Градов рисовал Дору Маштакову роковой красавицей. В другое время Алексей, может, и понял бы Юрия Федоровича, представив, как тяжело ему возвращаться в ставшую враждебной семью, где что ни слово, то укол, что ни взгляд, то намек, но теперь Алексею казалась никчемной связь Градова, эта ночная исповедь под стук вагонных колес. Ну развелся тел, чем мучить жену. И как он может о Маштаковой, ведь Лина умерла! Лины нет! Как Градов не может этого понять?!»

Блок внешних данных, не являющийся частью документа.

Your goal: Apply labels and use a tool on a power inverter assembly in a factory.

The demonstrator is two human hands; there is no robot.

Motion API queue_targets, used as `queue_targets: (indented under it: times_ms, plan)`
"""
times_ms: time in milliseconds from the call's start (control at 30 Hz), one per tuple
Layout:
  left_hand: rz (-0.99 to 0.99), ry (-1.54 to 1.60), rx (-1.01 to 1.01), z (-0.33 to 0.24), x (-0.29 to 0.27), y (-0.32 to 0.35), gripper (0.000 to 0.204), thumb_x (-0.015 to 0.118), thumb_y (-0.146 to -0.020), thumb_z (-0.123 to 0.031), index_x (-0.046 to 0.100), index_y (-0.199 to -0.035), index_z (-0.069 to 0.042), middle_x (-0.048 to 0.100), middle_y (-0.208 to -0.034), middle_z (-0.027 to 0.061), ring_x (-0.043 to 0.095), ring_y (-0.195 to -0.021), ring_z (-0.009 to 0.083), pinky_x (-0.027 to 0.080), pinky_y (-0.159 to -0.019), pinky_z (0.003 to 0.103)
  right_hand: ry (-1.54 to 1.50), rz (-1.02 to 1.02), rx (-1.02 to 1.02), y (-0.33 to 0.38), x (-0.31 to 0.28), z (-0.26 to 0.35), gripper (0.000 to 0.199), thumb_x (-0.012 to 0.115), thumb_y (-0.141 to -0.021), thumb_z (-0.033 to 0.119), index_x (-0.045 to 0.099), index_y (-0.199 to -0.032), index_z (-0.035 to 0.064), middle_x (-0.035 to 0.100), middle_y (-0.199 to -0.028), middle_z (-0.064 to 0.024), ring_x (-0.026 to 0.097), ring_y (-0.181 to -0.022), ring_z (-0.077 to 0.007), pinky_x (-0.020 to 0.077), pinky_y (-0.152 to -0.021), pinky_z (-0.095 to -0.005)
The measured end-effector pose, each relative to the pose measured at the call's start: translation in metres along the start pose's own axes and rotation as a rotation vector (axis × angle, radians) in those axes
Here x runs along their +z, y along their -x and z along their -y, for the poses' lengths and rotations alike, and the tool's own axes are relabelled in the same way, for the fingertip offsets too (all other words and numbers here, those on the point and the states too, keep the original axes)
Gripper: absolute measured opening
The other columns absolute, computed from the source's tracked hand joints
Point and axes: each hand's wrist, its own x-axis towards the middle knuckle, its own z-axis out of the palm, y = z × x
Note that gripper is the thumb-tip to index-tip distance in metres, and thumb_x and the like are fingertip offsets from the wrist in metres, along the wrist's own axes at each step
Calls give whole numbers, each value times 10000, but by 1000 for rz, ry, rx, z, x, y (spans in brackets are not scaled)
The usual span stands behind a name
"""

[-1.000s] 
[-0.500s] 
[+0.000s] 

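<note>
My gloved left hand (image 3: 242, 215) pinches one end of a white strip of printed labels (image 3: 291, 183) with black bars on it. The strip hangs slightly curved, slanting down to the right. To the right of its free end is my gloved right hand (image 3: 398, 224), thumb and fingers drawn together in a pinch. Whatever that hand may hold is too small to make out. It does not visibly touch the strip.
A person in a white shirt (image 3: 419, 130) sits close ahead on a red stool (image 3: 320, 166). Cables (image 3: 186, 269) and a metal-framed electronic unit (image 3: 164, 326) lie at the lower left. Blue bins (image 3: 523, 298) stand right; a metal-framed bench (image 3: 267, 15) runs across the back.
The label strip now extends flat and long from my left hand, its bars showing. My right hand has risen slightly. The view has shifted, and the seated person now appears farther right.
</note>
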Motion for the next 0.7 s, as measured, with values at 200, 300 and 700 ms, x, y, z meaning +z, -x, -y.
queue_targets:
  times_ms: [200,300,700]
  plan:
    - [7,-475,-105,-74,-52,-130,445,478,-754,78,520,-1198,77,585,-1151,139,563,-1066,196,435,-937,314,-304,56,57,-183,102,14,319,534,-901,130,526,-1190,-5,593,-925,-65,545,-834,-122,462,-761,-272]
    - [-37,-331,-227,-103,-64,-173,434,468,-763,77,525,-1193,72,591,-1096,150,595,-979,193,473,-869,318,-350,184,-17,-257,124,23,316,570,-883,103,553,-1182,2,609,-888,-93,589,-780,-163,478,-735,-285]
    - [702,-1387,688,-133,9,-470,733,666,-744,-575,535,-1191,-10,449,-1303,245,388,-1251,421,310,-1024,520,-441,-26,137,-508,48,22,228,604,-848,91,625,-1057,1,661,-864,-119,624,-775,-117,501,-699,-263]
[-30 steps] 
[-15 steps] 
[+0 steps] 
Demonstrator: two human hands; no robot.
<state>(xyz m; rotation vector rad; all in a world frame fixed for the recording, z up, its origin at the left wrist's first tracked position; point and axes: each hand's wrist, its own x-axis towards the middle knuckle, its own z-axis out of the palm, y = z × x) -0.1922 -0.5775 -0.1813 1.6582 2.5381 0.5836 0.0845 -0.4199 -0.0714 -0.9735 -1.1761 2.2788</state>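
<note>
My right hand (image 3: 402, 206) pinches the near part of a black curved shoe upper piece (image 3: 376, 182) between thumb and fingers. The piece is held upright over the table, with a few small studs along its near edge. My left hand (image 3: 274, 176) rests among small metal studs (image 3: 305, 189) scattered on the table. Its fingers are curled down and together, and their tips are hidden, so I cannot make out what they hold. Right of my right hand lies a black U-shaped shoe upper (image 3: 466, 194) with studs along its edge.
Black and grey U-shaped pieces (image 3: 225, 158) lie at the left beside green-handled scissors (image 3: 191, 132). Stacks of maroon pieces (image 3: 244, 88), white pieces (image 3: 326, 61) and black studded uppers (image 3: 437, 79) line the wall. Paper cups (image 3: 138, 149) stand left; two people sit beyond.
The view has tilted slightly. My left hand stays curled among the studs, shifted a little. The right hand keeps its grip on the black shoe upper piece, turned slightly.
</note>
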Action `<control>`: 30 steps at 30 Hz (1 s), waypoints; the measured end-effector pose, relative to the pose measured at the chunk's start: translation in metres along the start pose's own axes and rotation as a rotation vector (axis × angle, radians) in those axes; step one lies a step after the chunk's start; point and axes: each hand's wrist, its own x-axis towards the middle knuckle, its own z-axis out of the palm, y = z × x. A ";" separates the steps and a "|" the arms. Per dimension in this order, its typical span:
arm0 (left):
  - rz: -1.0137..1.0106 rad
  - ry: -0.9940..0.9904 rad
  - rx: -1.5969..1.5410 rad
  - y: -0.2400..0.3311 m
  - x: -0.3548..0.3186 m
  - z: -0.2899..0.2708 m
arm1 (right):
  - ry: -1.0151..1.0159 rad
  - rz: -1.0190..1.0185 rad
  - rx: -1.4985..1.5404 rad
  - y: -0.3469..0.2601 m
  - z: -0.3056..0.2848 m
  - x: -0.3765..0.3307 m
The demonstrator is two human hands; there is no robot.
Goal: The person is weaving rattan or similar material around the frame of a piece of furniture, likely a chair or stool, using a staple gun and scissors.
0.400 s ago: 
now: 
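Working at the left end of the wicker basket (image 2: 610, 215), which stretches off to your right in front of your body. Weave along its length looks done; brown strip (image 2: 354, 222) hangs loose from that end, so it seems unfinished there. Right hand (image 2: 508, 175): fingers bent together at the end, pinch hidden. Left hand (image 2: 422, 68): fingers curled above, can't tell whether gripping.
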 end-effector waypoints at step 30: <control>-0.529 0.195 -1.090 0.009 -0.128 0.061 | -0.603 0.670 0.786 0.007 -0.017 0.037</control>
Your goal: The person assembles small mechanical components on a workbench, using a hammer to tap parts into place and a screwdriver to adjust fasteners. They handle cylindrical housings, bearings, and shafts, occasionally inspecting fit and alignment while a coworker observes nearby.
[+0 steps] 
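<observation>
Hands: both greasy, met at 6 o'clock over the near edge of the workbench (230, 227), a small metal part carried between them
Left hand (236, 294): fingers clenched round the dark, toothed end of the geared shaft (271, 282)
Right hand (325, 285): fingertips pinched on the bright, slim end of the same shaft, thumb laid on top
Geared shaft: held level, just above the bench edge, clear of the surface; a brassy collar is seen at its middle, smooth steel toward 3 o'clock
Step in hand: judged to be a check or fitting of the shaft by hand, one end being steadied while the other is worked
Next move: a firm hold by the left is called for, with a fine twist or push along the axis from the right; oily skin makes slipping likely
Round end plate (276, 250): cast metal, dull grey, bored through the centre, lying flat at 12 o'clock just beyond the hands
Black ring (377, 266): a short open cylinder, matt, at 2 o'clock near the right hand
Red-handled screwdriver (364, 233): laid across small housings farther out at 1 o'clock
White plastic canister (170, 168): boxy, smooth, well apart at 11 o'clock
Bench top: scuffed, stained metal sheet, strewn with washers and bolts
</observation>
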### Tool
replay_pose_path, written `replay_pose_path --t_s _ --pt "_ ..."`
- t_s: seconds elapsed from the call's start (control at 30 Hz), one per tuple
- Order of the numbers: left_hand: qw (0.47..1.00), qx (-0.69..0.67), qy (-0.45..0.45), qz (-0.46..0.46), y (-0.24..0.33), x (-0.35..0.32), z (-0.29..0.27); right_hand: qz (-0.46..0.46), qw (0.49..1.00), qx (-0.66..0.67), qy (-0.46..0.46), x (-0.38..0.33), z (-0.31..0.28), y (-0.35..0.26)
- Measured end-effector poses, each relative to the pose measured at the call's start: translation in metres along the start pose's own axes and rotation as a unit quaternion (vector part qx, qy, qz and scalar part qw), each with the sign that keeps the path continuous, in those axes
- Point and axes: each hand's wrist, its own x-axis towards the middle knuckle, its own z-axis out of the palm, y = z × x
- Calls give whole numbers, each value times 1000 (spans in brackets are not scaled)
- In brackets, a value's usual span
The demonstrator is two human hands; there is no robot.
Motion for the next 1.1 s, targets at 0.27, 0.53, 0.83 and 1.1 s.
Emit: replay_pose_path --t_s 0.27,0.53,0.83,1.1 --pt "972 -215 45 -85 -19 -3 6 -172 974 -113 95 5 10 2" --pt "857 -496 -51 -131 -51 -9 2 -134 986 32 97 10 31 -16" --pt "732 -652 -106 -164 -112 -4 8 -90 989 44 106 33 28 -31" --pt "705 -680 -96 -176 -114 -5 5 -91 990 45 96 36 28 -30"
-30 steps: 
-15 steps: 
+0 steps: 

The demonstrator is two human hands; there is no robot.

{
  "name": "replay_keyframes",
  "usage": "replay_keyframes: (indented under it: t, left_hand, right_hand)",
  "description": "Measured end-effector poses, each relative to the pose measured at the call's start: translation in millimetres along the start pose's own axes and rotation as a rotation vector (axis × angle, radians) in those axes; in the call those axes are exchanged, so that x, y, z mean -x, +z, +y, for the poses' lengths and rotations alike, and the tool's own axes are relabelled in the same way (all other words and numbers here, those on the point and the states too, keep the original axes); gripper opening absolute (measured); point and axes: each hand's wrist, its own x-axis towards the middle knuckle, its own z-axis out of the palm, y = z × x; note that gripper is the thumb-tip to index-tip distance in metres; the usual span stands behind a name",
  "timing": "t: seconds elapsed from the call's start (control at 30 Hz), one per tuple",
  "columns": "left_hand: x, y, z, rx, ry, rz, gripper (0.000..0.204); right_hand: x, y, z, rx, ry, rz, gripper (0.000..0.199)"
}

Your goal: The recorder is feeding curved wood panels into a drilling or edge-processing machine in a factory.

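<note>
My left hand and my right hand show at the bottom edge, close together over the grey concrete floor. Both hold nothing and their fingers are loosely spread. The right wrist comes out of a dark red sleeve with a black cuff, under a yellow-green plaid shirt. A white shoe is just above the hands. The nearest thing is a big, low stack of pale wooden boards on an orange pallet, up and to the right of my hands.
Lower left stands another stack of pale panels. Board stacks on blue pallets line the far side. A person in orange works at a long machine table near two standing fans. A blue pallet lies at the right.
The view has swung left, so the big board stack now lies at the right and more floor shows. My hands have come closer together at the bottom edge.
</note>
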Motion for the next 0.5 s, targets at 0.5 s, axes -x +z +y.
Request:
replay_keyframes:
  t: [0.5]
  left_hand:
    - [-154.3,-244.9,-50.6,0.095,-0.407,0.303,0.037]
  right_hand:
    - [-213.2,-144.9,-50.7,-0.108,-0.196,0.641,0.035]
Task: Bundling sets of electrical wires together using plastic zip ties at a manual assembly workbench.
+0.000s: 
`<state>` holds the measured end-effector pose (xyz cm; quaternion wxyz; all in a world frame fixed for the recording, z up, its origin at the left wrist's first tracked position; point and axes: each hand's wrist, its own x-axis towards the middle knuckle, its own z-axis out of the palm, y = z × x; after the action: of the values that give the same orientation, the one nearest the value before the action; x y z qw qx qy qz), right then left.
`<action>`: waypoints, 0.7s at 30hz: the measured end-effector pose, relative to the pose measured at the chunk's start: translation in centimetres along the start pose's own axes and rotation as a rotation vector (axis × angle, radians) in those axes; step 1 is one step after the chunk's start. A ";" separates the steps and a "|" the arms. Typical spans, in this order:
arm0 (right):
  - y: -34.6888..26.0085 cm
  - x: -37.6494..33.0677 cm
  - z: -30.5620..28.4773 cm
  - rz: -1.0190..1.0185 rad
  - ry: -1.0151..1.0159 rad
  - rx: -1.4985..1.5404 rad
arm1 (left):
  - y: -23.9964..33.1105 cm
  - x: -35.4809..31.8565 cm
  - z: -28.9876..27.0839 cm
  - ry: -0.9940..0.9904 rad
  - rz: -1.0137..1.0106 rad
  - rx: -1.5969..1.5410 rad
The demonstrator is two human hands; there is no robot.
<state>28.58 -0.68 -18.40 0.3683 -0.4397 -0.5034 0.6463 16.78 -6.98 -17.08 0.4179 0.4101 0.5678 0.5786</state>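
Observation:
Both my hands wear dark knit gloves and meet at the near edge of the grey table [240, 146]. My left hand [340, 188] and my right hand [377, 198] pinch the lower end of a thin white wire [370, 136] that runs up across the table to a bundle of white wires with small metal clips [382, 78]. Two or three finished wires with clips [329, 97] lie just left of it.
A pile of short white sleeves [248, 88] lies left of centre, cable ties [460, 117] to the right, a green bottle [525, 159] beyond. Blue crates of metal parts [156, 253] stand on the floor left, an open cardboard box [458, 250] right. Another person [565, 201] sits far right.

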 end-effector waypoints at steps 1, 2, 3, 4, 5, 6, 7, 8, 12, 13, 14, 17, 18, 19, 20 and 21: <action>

Стоило Алексею прикрыть глаза, чтоб избавиться от надоедливого мелькания станционных огней, как перед ним появлялась легкая, невесомая Линочка и звучал ее необыкновенный, слабый будто эхо, голосишко:

— Леша, человек умирает, а доброе остается. Да, да, только доброе.

Это она сказала ему в разгар спора. Может, и сама не заметила, как сказала. И теперь слова эти вдруг выделились и зазвучали как завещание.

От воспоминаний и видений Алексея снова отвлек голос Градова:

— Не спи, не спи, в четыре часа выходить. И работаю я сейчас не так, как прежде. Мне теперь нельзя наживать врагов. И так у меня все очень сложно.